In this lecture we explore how a standard Monte Carlo method fails and how importance sampling provides a more computationally efficient way to approximate the mean of the cumulative likelihood ratio.

We first take a look at the density functions f and g .

# Parameters in the two beta distributions.
F_a, F_b = 1, 1
G_a, G_b = 3, 1.2

@vectorize
def p(w, a, b):
    r = gamma(a + b) / (gamma(a) * gamma(b))
    return r * w ** (a-1) * (1 - w) ** (b-1)

# The two density functions.
f = jit(lambda w: p(w, F_a, F_b))
g = jit(lambda w: p(w, G_a, G_b))
w_range = np.linspace(1e-2, 1-1e-5, 1000)

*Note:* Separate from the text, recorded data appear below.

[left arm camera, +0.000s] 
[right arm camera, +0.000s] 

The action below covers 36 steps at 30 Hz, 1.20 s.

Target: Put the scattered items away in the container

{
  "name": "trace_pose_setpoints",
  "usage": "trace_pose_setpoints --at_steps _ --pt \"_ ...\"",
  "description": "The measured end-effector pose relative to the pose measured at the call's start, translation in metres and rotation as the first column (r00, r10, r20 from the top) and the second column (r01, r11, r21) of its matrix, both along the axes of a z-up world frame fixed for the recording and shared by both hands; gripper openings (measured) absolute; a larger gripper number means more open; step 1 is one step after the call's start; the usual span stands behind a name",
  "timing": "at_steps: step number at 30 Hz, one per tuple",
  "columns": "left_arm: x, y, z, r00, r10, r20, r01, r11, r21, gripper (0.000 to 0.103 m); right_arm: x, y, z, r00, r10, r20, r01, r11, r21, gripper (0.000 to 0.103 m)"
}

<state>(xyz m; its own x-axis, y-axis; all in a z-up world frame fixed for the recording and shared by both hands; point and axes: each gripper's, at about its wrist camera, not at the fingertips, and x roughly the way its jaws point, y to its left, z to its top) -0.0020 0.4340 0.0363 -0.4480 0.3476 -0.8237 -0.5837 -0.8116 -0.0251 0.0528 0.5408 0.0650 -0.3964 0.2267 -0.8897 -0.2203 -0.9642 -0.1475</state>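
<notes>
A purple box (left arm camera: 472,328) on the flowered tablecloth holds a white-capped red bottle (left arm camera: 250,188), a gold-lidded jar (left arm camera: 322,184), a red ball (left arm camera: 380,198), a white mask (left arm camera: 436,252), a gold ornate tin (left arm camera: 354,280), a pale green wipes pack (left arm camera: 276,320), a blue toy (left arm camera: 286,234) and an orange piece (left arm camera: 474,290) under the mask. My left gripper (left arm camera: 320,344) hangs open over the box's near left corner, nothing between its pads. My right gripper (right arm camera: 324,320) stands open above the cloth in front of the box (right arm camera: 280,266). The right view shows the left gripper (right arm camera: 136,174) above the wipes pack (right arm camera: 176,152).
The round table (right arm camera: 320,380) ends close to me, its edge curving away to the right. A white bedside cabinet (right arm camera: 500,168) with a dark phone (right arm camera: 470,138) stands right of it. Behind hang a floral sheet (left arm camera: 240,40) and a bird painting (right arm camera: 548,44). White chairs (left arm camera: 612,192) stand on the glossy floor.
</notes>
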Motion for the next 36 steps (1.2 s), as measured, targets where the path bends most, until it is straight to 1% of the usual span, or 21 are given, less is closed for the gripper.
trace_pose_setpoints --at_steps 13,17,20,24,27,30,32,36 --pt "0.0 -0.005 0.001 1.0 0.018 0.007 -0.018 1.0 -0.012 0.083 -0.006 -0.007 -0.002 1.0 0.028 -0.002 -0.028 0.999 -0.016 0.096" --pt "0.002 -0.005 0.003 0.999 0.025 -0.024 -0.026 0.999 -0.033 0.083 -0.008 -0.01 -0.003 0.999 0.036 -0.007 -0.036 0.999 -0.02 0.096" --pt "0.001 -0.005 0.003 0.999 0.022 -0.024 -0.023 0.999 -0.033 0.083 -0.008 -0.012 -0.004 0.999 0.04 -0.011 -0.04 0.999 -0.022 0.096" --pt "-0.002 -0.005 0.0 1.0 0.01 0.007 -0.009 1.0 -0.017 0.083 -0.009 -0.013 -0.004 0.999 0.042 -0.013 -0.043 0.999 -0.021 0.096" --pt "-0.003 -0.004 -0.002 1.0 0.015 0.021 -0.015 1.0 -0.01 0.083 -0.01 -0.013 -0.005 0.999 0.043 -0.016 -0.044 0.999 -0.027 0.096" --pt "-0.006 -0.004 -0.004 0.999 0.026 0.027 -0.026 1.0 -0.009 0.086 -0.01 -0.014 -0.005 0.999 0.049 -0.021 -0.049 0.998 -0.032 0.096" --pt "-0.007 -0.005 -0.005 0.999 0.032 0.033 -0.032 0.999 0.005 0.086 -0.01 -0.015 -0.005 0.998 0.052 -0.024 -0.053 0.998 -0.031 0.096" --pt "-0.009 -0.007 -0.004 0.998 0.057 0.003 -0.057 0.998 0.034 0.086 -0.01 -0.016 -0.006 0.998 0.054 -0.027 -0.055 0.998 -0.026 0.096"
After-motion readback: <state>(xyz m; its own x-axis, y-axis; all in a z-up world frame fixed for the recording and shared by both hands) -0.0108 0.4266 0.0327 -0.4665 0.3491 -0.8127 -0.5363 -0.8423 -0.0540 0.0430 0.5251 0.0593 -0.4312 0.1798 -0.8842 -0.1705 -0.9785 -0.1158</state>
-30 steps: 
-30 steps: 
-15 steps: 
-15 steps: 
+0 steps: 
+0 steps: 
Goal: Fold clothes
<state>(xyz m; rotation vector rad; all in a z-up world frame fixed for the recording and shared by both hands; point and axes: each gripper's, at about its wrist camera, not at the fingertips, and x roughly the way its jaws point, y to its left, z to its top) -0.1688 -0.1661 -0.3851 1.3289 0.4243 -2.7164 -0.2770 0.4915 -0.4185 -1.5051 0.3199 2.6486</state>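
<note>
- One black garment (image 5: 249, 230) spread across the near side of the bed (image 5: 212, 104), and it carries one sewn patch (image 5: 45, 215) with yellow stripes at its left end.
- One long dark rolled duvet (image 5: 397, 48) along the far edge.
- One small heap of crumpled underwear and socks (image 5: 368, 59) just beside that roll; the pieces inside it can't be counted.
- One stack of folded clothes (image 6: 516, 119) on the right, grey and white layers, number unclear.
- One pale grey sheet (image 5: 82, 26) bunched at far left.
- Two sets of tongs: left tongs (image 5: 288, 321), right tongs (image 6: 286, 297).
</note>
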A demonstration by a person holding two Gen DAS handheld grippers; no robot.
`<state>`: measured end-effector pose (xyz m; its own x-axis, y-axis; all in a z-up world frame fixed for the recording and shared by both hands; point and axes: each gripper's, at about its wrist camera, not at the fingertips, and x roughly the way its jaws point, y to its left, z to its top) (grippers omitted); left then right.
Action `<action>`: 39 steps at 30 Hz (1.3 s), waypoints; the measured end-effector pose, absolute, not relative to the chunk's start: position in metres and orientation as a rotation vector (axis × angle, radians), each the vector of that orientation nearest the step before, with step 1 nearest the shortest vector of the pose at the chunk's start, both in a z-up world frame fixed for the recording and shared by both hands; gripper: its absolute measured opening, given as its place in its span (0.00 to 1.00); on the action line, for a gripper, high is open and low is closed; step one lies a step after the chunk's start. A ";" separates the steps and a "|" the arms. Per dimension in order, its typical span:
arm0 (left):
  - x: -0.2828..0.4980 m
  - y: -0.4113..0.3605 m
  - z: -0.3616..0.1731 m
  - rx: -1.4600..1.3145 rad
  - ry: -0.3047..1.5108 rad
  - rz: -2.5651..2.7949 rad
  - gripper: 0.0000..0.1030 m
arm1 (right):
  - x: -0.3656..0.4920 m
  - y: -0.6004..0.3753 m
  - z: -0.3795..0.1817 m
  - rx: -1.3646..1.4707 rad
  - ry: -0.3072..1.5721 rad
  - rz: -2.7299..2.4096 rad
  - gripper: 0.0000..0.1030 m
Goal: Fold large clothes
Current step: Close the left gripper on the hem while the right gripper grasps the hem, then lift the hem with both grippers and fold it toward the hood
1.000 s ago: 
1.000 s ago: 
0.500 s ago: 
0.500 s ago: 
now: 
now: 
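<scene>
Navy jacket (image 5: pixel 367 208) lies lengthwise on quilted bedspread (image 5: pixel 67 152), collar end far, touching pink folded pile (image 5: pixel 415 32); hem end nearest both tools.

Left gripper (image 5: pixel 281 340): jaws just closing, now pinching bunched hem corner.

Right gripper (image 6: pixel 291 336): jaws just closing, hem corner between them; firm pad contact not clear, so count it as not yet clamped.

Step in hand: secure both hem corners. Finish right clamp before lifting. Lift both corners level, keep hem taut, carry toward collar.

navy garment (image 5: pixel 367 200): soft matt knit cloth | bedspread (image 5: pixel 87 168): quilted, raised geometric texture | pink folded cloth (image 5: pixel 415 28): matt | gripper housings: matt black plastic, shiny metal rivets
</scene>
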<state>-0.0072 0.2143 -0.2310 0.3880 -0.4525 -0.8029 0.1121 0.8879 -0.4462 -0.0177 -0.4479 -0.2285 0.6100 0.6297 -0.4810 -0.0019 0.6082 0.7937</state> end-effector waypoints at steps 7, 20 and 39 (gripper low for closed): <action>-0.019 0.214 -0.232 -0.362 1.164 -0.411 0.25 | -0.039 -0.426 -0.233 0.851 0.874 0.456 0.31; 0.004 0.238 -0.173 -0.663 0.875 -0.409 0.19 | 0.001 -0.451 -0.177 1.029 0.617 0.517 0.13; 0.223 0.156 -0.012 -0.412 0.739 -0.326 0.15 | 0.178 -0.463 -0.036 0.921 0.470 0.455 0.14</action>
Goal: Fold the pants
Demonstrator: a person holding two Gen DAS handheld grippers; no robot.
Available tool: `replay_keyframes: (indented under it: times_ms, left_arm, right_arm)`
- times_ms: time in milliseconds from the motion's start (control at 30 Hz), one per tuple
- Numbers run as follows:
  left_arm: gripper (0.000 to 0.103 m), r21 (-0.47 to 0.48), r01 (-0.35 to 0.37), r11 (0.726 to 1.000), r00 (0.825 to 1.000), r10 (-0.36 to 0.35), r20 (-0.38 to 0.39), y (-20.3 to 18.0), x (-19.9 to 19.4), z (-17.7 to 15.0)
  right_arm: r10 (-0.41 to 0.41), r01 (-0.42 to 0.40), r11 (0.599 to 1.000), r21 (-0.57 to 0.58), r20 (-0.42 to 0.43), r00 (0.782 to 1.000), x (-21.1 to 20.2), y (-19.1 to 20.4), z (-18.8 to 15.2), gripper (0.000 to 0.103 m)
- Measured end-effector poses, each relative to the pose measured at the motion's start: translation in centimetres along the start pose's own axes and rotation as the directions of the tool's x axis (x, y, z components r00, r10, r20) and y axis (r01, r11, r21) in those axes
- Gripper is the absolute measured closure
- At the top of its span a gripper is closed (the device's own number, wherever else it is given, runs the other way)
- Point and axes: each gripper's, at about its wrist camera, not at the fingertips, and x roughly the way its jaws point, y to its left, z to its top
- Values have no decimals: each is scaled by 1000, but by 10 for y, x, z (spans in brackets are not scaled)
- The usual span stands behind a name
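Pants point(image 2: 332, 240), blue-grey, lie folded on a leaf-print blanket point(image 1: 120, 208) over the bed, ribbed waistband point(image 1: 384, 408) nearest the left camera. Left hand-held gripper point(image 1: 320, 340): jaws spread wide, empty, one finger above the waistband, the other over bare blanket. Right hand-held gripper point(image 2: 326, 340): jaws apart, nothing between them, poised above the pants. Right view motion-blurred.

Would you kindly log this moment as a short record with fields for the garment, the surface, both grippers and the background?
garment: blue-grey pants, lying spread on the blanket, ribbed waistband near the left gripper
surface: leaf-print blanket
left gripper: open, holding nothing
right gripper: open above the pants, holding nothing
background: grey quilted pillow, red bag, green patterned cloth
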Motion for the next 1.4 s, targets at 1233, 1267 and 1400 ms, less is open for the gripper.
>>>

plt.plot(w_range, g(w_range), label='g')
plt.plot(w_range, f(w_range), label='f')
plt.xlabel(r'$\omega$')
plt.legend()
plt.title('density functions $f$ and $g$')
plt.show()
_images/88bc7d2e2e7e88c9bf99417beb28b37643ed58c897e838f9be5bbd477df3d3b3.png

The likelihood ratio is l(w)=f(w)/g(w).

l = jit(lambda w: f(w) / g(w))
plt.plot(w_range, l(w_range))
plt.title(r'$\ell(\omega)$')
plt.xlabel(r'$\omega$')
plt.show()
_images/531c9756513654d5d91225e2b3d79c934751a9f34e2c28b5757ca06ebdb571fa.png

The above plots shows that as \(\omega \rightarrow 0\), \(f \left(\omega\right)\) is unchanged and \(g \left(\omega\right) \rightarrow 0\), so the likelihood ratio approaches infinity.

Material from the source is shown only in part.